Goal of the exercise
Please repeat the entire listing verbatim and keep the pictures out.

Provided material
***

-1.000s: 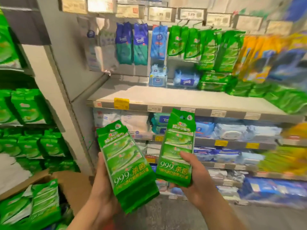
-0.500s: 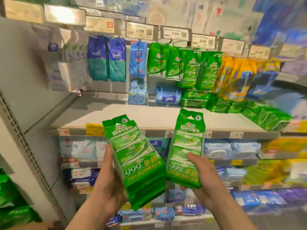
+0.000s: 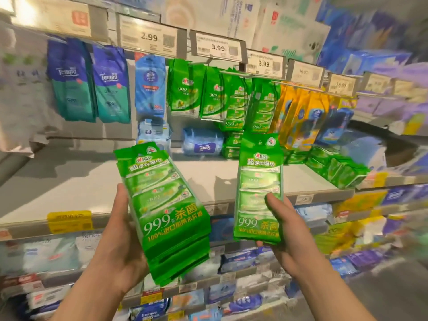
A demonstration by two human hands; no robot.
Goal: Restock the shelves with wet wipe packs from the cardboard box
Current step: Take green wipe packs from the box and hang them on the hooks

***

Expected answer
-1.000s: 
-0.500s: 
+0.000s: 
A demonstration by two human hands; no robot.
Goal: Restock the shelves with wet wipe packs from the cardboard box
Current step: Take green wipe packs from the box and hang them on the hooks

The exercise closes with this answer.